A question about running LLMs with an AMD card

Gunpachi@lemmings.world · 10 months ago

A question about running LLMs with an AMD card

taladar@sh.itjust.works · 10 months ago

To do general purpose GPU calculations on AMD hardware you need a GPU that is supported by ROCm (AMD’s equivalent to CUDA). Most of the gaming GPUs are not.

There is a list here but be aware that that is for the latest rocm version, some tools might still use older versions with different supported devices.

https://rocm.docs.amd.com/projects/install-on-linux/en/latest/reference/system-requirements.html#supported-gpus

madnificent@lemmy.world · 10 months ago

Has that changed recently? I’ve ran ROCm successfully on an RX6800. I seem to recall that was supported, the host OS (Arch) was not.

taladar@sh.itjust.works · 10 months ago

When I tried it maybe a year or so ago there were four supported chipset in that version (5.4.2 I think) of rocm but I don’t remember which card models those were since they were only specified in that internal chip name. Mine wasn’t supported at the time (5700XT)

turbodrooler@lemmy.world · 10 months ago

No, GFX1030 is still supported.

turbodrooler@lemmy.world · 10 months ago

This link is misleading. For example, the Radeon RX6800 IS supported because it is the same chip as one of the Radeon Pros. GFX1030. Many others are too…though support does not go very far back.

exu@feditown.com · 10 months ago

Llama.cpp supports OpenCL as well and performs better than rocm in my limited experience. That should work on basically any GPU.

madnificent@lemmy.world · 10 months ago

Latest ollama has support for AMD GPUs. I had to compile from source to make it pick up the GPU on my system.

turbodrooler@lemmy.world · 10 months ago

Look into llamafile. It makes things so easy.

Falcon@lemmy.world · 9 months ago

Basically, RoCM and CUDA allows one to do math on the GPU. Most Linear Algebra operations (i.e. LLM or NNs and ML generally) can be parallelized over a GPU which is much more performant than CPU.

To perform calculations on GPU, one needs some sort of interface to to their programming language of choice, NVIDIA has CUDA which is in CPP with bindings to python: (pytorch, Tensorflow etc. ), Julia: Flux etc.

RoCM is AMDs solution, there bindings are young and not widely implemented.

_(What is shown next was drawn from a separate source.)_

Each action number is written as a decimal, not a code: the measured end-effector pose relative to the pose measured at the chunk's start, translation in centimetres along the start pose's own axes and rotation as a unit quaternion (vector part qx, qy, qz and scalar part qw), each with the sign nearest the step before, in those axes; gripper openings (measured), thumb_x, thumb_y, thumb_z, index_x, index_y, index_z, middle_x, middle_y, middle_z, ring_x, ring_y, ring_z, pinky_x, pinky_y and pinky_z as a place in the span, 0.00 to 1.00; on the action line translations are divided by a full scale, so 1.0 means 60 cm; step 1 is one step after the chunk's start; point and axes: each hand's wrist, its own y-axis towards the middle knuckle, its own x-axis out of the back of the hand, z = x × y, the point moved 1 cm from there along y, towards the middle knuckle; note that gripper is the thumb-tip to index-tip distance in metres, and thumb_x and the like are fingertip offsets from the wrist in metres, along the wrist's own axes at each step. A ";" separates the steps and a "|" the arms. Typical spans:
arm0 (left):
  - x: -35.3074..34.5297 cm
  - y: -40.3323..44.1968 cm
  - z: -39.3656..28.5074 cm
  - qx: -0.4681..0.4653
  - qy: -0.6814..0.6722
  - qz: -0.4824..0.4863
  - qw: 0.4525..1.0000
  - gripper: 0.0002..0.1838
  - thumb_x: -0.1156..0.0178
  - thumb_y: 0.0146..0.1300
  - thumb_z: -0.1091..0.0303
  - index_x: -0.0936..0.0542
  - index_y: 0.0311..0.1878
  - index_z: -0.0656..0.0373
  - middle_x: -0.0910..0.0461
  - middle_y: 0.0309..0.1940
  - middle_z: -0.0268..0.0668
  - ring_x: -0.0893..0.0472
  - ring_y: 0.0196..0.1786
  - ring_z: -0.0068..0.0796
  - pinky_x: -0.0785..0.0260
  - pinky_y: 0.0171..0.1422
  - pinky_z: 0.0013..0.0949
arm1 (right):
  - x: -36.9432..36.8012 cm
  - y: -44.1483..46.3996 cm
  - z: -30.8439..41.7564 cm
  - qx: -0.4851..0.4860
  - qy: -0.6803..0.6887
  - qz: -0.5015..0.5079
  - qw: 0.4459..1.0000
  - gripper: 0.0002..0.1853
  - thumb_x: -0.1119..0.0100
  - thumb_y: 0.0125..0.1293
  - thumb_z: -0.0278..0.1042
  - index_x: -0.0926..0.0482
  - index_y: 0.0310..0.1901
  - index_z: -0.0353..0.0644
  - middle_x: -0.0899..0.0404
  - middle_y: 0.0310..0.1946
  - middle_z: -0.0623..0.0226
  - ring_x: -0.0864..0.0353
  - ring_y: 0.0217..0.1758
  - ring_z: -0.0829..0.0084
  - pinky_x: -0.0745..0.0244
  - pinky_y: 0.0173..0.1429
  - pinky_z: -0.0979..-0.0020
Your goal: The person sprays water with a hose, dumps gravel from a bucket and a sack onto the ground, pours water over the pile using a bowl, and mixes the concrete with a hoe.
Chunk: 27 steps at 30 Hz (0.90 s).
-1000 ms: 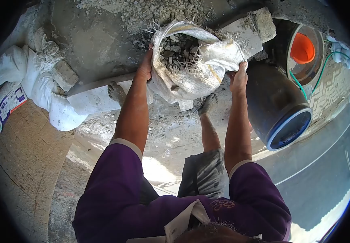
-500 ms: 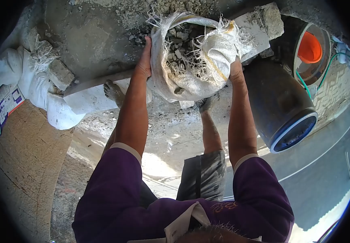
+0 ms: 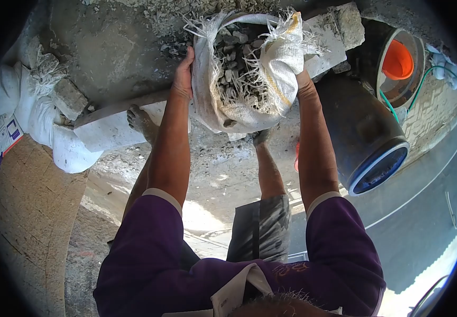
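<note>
Between my two hands is a white woven sack [image 3: 244, 117] with a frayed, open mouth. Grey stone rubble [image 3: 233, 58] shows inside it. My left hand [image 3: 184, 75] presses against the sack's left side, thumb up along the cloth, its other fingers mostly hidden. On the opposite side my right hand [image 3: 304, 84] holds the sack, its fingers hidden by the folded cloth. The sack is at the pale stone ledge [image 3: 114, 122]; whether it rests there I cannot tell.
To the right lies a dark barrel [image 3: 352, 127] with a blue rim. Behind it an orange bucket [image 3: 397, 59] sits in another container, near a green hose [image 3: 423, 87]. White sacks [image 3: 33, 100] and a broken block [image 3: 70, 99] are at left. Loose rubble [image 3: 186, 16] covers the ground ahead.
The sack's mouth now faces me a little more, showing more rubble. Both hands keep their places on it. The view has shifted slightly, and a red edge now shows beside my right forearm.
</note>
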 end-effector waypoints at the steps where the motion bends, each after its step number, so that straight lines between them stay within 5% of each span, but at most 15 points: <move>1: 0.003 -0.003 0.004 -0.002 -0.020 0.008 1.000 0.33 0.45 0.64 0.39 0.26 0.61 0.57 0.21 0.53 0.38 0.22 0.54 0.35 0.30 0.59 0.40 | -0.015 -0.013 0.008 0.002 0.011 -0.019 1.000 0.23 0.41 0.66 0.41 0.26 0.57 0.36 0.20 0.48 0.63 0.21 0.48 0.73 0.24 0.54 0.71; 4: 0.025 0.000 0.017 0.000 -0.046 0.015 0.999 0.29 0.45 0.65 0.42 0.24 0.58 0.57 0.19 0.48 0.37 0.19 0.49 0.34 0.27 0.55 0.37 | -0.012 -0.003 0.011 -0.070 0.008 0.021 0.997 0.22 0.39 0.65 0.41 0.25 0.56 0.37 0.20 0.47 0.64 0.21 0.47 0.74 0.24 0.53 0.71; 9: 0.067 0.037 0.038 0.015 -0.041 -0.003 0.999 0.27 0.46 0.66 0.42 0.22 0.55 0.56 0.17 0.41 0.34 0.18 0.42 0.30 0.26 0.48 0.35 | -0.014 0.000 0.008 -0.033 -0.053 -0.005 0.998 0.22 0.40 0.66 0.41 0.26 0.57 0.38 0.21 0.49 0.67 0.21 0.49 0.74 0.25 0.55 0.71; 12: 0.123 0.058 0.068 -0.024 -0.034 0.088 0.995 0.28 0.49 0.67 0.42 0.24 0.58 0.56 0.18 0.46 0.36 0.19 0.46 0.33 0.26 0.52 0.38 | -0.012 0.011 -0.017 0.060 -0.002 0.068 0.996 0.22 0.42 0.67 0.40 0.28 0.59 0.39 0.23 0.52 0.66 0.23 0.52 0.73 0.27 0.59 0.70; 14: 0.078 0.026 0.080 -0.043 -0.146 0.011 0.988 0.29 0.51 0.67 0.42 0.27 0.61 0.54 0.21 0.53 0.37 0.21 0.53 0.36 0.27 0.57 0.41 | -0.019 0.009 -0.025 0.060 0.108 0.112 0.986 0.21 0.46 0.69 0.39 0.29 0.60 0.42 0.24 0.55 0.64 0.25 0.55 0.72 0.29 0.61 0.69; 15: 0.078 0.023 0.077 -0.007 -0.151 0.074 0.986 0.31 0.52 0.67 0.40 0.29 0.64 0.52 0.25 0.58 0.36 0.24 0.58 0.38 0.29 0.61 0.44 | -0.028 0.009 -0.024 0.118 -0.087 0.119 0.982 0.19 0.43 0.67 0.34 0.27 0.59 0.41 0.24 0.55 0.63 0.25 0.56 0.71 0.30 0.62 0.69; 17: 0.080 0.015 0.072 0.022 -0.126 0.012 0.992 0.31 0.52 0.66 0.38 0.27 0.62 0.50 0.23 0.55 0.37 0.23 0.53 0.37 0.28 0.57 0.43 | -0.051 0.007 -0.019 0.239 -0.386 0.128 0.882 0.21 0.38 0.62 0.28 0.25 0.57 0.40 0.23 0.55 0.62 0.26 0.58 0.67 0.32 0.64 0.68; 18: 0.085 0.030 0.063 0.029 -0.097 -0.041 0.994 0.30 0.52 0.66 0.38 0.26 0.61 0.50 0.22 0.52 0.37 0.22 0.51 0.37 0.28 0.56 0.43 | -0.071 0.020 -0.020 0.266 -0.426 0.065 0.863 0.17 0.44 0.64 0.33 0.23 0.53 0.37 0.22 0.53 0.54 0.24 0.58 0.59 0.31 0.62 0.67; 20: 0.156 0.095 0.091 0.041 -0.102 0.026 0.994 0.29 0.52 0.66 0.38 0.24 0.58 0.50 0.20 0.47 0.37 0.21 0.48 0.37 0.27 0.54 0.42 | -0.088 0.043 0.000 0.142 -0.538 0.040 0.830 0.20 0.45 0.66 0.34 0.26 0.59 0.40 0.22 0.54 0.62 0.23 0.56 0.63 0.31 0.63 0.65; 24: 0.082 0.010 0.061 -0.053 -0.091 -0.041 0.994 0.25 0.53 0.67 0.42 0.22 0.53 0.50 0.20 0.40 0.35 0.21 0.41 0.30 0.26 0.47 0.38 | -0.111 0.018 0.003 0.162 -0.582 -0.032 0.796 0.19 0.49 0.69 0.36 0.26 0.58 0.38 0.22 0.54 0.60 0.21 0.54 0.62 0.29 0.60 0.66; 25: 0.072 -0.003 0.056 -0.065 -0.117 -0.041 0.990 0.25 0.52 0.67 0.42 0.22 0.52 0.50 0.20 0.39 0.35 0.21 0.41 0.30 0.26 0.46 0.38 | -0.126 0.003 0.005 0.180 -0.354 -0.035 0.917 0.19 0.50 0.69 0.37 0.27 0.58 0.37 0.22 0.54 0.59 0.21 0.54 0.63 0.27 0.58 0.67; 27: 0.049 -0.026 0.043 -0.087 -0.166 -0.026 0.982 0.24 0.52 0.66 0.42 0.21 0.51 0.50 0.20 0.38 0.34 0.21 0.40 0.29 0.26 0.44 0.37 | -0.157 -0.016 0.024 0.129 0.124 -0.001 0.984 0.20 0.50 0.71 0.39 0.28 0.58 0.35 0.22 0.52 0.60 0.21 0.52 0.69 0.24 0.53 0.69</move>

My advice, play around with Flux RoCM and PyTorch RoCM just to get an idea. Suffice it to say, when I started doing RL and LLMs more seriously I gave up my colab and sold my AMDs to fund a 3060.

turkishdelight@lemmy.ml · 8 months ago

llama.cpp (and ollama) has AMD support through ROCm and also now Vulkan.

moreeni@lemm.ee · 10 months ago

Local LLMs usually run using CPU only

rodbiren@midwest.social · 10 months ago

You absolutely can use GPU. Try the auto installer and select AMD when the option shows up. The documentation should have more info.

https://github.com/oobabooga/text-generation-webui

moreeni@lemm.ee · 10 months ago

Interesting. Thanks for sharing!

Gunpachi@lemmings.world · 10 months ago

I want to use software like stable diffusion and oogabooga. Don’t they utilize GPU ?

moreeni@lemm.ee · 10 months ago

Ooga Booga is just a webui for local text gen LLMs, that usually only utilise CPU

SD, on the other hand, does utilise GPU. I haven’t tried it but I don’t see why it won’t run with the open source AMD drivers, they are good. Just try it yourself, everything is free and you would only lose some time in the worst case scenario

sapetoku@sh.itjust.works · 10 months ago

All the ones I’ve used so far are able to use the GPU but it has to be enabled in the app settings. I mostly use LM Studio and it flies on my nvidia 3060. Doesn’t seem to have options for AMD GPUs though, unless I’m mistaken.